If the latest ban is implemented, experts say the intention by the Ruto administration will likely be to boost its manufacturing sector. In his manifesto, Mr Ruto made clear the fact that Kenya’s manufacturing sector is headed in the wrong direction at a time when the country should be industrialising.  

Protectionist stance 

Museveni directive

In the manifesto, Mr Ruto made no mention of protectionism as a way of galvanising the Kenyan manufacturing sector. He instead said building products such as steel and iron sheets were already one of Kenya’s leading manufactured exports to neighbouring countries.  

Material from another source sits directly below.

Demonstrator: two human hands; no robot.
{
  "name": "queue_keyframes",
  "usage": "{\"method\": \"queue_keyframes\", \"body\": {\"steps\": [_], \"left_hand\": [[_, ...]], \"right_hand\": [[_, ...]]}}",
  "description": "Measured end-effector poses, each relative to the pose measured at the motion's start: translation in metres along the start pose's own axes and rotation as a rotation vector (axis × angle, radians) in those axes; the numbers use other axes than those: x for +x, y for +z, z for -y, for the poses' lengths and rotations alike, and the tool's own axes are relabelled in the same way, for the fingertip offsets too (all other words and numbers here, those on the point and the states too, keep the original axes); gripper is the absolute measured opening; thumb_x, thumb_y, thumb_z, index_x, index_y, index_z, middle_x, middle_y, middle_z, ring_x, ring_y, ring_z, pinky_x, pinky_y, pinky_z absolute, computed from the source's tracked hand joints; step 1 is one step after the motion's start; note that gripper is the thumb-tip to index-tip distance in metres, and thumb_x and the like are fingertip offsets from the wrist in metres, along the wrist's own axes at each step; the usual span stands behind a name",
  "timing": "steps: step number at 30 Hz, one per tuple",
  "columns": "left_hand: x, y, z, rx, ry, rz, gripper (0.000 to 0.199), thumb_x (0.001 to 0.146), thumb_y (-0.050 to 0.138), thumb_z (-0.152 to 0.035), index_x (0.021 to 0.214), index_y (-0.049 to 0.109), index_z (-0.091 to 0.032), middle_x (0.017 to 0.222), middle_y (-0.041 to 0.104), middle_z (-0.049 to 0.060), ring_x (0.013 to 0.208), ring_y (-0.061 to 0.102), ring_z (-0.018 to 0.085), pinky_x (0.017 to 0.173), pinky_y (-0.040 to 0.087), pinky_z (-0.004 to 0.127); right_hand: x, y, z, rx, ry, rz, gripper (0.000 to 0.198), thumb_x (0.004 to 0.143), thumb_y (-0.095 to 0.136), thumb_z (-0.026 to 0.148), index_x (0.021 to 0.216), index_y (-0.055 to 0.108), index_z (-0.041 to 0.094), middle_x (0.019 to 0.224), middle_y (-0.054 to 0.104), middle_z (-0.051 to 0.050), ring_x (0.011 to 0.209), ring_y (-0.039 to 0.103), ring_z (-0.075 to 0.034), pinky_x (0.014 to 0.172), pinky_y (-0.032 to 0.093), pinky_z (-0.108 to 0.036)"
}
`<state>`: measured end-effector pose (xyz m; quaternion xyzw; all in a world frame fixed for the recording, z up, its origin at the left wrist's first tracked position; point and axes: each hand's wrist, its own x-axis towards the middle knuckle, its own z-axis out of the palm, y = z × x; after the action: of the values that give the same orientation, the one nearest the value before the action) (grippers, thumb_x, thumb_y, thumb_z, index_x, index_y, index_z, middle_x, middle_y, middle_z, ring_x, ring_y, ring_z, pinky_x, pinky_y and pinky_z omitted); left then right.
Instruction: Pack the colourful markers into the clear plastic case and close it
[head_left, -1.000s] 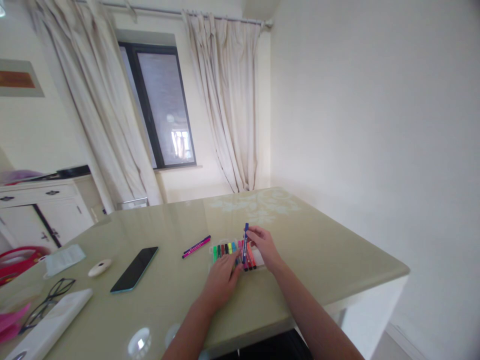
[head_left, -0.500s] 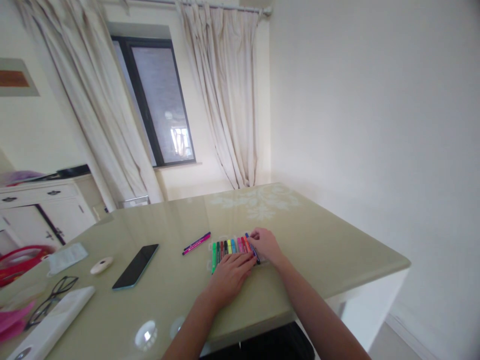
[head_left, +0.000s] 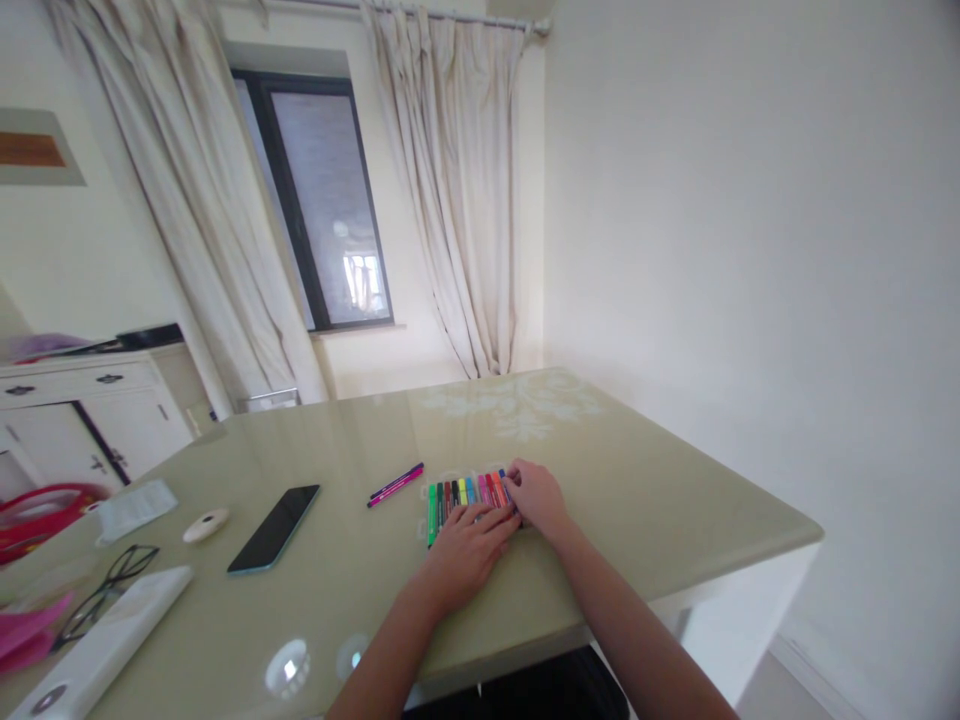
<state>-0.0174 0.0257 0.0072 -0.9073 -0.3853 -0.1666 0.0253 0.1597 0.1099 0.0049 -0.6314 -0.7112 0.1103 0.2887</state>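
Two hands (head_left: 471, 546) (head_left: 537, 497) on one marker set (head_left: 463, 491), two loose markers (head_left: 396, 486)

Two loose pens (head_left: 395, 485), at least ten markers (head_left: 432, 510) in one clear case (head_left: 423, 524)

Over my head feed I count one left hand (head_left: 466, 548) and one right hand (head_left: 538, 498). They cover part of the row, so ten is my minimum and I cannot give a firm total. On the one table (head_left: 637, 480) I also tally one phone (head_left: 274, 530), one white oval object (head_left: 205, 526), one pair of glasses (head_left: 109, 592), one face mask (head_left: 136, 512), one long white object (head_left: 101, 645) and one pink item (head_left: 30, 635). Farther off I get one red object (head_left: 45, 515), one window (head_left: 326, 200), two curtains (head_left: 472, 180) and one cabinet (head_left: 75, 390) showing two drawer pulls (head_left: 110, 378).
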Motion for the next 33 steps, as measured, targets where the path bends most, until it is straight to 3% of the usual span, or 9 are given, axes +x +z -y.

“There is potential to leverage on housing programmes to scale up and broaden the range of products. Establishing standards will enable Jua Kali (small-scale artisans) to produce mass fittings such as windows and doors,” the manifesto states.  

Putting that into practice has, however, become hard. This, experts say, has resulted in episodic protectionism.

“Rather than close borders or focus on building an industry in one part of the community at the expense of others, we should aim at harnessing and consolidating our joint strengths while supporting existing industries to grow more,” Mr Kaheru reasons, adding, “The steel industry in Uganda is growing in leaps and bounds, for instance, with some value chains that are 100 percent Ugandan. If we can do the same and make East Africa with a larger basket of raw materials, then we benefit more East Africans and create wealth and jobs for more of our people.”